Pourtant il y eut un temps dans l’histoire récente où la peur de la Destruction Mutuelle Assurée (DMA) et des préoccupations environnementalistes conduisirent à une série d’accords internationaux. La crainte de devoir déverser toujours plus d’argent dans le puits sans fond des dépenses militaires, l’appréhension devant des mouvements sociaux réclamant égalité et justice sociale et la forte mobilisation d’associations pacifistes, écologistes ou anti-nucléaires conduisirent à des accords de limitation puis de réduction des armements (SALT, START), contre la prolifération (TNP) et les essais nucléaires (TICE). Il ne fait pas de doute que de part et d’autre des esprits chafouins hurlèrent à la trahison, à la reddition, à la capitulation devant l’ennemi irréductible. Pourtant le consensus était que le jeu en valait la chandelle.

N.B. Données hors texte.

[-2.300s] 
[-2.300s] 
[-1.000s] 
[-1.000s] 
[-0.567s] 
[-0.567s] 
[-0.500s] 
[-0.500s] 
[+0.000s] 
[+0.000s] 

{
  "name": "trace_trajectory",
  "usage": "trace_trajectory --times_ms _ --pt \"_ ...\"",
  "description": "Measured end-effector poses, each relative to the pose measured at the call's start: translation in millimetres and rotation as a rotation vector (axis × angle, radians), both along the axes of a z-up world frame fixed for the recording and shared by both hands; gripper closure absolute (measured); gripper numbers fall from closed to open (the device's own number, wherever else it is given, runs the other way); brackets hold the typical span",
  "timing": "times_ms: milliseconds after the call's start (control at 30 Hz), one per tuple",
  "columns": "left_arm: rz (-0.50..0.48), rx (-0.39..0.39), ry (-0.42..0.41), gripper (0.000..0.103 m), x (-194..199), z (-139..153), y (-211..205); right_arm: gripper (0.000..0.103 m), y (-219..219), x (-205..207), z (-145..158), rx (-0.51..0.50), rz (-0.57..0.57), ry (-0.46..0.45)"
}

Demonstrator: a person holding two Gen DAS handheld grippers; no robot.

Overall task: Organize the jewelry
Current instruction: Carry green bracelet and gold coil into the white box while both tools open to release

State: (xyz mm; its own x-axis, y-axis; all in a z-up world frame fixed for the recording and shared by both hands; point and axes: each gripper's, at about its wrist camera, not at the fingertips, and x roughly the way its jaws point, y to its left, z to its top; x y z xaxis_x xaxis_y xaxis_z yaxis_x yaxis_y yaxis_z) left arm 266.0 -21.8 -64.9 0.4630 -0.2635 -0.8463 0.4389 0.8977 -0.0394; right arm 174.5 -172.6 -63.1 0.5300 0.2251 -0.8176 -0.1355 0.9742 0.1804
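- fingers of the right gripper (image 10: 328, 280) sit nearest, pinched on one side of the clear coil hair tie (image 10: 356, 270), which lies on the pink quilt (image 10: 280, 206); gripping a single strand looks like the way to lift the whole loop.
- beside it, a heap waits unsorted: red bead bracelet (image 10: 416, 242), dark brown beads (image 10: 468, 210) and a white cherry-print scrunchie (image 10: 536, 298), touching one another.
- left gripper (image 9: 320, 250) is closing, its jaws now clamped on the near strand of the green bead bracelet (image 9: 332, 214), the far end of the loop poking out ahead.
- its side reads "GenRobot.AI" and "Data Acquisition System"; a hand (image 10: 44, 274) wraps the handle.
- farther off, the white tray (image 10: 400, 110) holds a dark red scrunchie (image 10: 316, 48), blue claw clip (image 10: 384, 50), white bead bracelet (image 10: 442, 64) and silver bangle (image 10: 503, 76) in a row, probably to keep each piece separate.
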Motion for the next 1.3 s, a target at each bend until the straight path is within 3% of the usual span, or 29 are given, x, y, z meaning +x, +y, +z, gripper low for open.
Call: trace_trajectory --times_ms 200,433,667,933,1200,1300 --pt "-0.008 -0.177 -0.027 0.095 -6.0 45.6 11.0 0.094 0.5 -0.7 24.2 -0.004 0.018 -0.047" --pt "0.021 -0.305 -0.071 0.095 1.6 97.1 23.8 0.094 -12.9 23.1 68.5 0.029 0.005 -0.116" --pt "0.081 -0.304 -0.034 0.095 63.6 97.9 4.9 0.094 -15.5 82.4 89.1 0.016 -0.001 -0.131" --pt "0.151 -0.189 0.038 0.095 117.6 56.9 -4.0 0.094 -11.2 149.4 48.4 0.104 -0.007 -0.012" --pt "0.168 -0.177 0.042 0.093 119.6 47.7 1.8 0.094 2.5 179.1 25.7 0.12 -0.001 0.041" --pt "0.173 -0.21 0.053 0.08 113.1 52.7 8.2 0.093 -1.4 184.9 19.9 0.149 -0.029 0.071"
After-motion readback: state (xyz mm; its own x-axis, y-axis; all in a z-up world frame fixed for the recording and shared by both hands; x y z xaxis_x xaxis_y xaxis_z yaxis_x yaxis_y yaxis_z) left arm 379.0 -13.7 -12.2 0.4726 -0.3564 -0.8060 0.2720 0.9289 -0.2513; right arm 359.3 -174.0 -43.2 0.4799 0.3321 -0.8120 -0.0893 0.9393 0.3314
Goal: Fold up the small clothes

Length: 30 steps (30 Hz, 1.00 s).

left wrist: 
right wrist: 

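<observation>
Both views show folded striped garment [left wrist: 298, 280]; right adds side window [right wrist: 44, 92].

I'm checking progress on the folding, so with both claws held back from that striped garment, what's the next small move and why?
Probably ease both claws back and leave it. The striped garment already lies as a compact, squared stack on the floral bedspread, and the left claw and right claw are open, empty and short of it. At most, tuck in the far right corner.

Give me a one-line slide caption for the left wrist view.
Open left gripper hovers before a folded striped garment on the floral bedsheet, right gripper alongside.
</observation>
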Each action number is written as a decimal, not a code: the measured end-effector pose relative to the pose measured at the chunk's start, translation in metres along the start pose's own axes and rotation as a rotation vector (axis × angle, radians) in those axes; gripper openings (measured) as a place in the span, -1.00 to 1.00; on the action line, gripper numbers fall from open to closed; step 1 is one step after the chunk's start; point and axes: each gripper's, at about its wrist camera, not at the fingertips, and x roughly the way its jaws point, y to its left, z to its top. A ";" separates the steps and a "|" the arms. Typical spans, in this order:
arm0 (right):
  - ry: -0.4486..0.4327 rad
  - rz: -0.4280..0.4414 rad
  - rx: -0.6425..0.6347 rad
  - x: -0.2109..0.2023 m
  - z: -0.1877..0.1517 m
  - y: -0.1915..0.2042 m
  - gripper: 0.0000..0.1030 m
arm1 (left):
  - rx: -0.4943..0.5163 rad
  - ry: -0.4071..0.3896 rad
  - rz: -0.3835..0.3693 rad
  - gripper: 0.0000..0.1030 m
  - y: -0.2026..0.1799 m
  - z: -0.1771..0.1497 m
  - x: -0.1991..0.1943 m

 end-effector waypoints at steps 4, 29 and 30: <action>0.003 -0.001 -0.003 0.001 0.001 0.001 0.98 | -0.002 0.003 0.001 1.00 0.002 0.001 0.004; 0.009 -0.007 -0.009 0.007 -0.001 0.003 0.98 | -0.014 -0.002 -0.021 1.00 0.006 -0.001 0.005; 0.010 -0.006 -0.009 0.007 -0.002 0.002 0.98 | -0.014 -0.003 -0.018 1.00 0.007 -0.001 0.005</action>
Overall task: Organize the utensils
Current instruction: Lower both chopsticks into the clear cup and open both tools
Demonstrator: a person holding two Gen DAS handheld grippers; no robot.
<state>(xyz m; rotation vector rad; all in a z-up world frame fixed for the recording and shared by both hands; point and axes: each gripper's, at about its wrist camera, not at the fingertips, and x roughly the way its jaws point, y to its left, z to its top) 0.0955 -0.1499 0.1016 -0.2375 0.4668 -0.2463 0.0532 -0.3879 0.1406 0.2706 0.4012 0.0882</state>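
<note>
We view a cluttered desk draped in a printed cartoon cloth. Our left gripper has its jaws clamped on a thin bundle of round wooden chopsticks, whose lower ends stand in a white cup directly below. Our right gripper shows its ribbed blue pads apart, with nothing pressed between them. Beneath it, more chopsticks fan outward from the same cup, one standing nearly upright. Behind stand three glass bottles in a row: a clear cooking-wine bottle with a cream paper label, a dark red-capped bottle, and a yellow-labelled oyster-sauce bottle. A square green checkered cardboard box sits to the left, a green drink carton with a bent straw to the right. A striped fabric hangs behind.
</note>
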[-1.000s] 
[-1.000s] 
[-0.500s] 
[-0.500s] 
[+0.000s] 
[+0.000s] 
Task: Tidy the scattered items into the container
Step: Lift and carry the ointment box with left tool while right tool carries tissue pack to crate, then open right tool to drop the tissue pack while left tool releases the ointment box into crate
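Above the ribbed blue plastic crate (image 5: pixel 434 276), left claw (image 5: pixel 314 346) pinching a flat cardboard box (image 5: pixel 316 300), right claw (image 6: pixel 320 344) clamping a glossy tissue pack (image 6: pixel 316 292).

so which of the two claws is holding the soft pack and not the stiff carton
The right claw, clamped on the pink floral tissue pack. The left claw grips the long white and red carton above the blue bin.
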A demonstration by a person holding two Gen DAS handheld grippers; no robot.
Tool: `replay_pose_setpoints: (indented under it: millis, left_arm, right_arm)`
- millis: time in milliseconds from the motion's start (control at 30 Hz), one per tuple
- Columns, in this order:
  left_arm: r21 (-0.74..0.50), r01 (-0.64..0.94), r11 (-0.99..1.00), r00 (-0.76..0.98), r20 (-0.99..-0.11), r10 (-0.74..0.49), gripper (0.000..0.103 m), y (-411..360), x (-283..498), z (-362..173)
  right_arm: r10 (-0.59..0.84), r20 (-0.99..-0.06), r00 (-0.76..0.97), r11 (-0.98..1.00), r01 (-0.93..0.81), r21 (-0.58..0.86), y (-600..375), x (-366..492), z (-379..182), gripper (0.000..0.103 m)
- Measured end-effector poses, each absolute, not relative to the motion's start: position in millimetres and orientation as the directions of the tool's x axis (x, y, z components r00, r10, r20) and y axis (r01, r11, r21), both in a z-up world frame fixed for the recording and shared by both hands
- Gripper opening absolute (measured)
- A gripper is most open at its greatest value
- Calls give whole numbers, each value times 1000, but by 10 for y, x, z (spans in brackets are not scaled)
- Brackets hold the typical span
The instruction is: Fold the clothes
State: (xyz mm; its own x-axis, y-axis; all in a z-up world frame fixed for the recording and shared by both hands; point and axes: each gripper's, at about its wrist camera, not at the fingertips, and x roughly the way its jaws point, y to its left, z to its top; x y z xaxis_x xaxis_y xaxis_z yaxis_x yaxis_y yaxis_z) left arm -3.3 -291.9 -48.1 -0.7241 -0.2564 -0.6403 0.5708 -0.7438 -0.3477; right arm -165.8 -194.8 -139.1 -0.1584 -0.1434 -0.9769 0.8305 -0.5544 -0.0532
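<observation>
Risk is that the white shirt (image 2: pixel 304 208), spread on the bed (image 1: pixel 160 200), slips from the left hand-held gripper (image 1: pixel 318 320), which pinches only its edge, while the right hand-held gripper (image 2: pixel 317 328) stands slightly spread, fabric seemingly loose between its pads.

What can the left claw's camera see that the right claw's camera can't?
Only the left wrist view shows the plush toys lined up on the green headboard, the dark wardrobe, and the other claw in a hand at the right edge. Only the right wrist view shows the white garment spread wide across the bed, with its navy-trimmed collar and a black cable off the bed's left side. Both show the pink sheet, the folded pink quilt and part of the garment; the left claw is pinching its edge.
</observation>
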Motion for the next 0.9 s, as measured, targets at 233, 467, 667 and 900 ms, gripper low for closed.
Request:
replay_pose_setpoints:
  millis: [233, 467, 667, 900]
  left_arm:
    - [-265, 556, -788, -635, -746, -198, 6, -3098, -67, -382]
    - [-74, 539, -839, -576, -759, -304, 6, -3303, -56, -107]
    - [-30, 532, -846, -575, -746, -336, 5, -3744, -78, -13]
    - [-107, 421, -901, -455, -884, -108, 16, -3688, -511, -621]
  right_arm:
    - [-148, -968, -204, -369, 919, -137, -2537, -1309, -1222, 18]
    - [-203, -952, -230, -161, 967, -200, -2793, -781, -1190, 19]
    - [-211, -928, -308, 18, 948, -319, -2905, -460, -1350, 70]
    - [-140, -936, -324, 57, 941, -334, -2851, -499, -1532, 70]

C’est cet esprit conciliateur envers ce qui vaut d’être sauvé et ces mobilisations populaires pressant les décideurs d’agir qu’il faut retrouver pour mener le combat pour la survie d’une forme organisée de société humaine à l’horizon du XXIIème siècle. Cela impliquera une coopération bien plus qu’une confrontation entre rivaux géopolitiques. Dans l’espoir que nos gouvernants formuleront vite une doctrine stratégique adéquate pour lutter dans cette Guerre climatique de plus en plus chaude.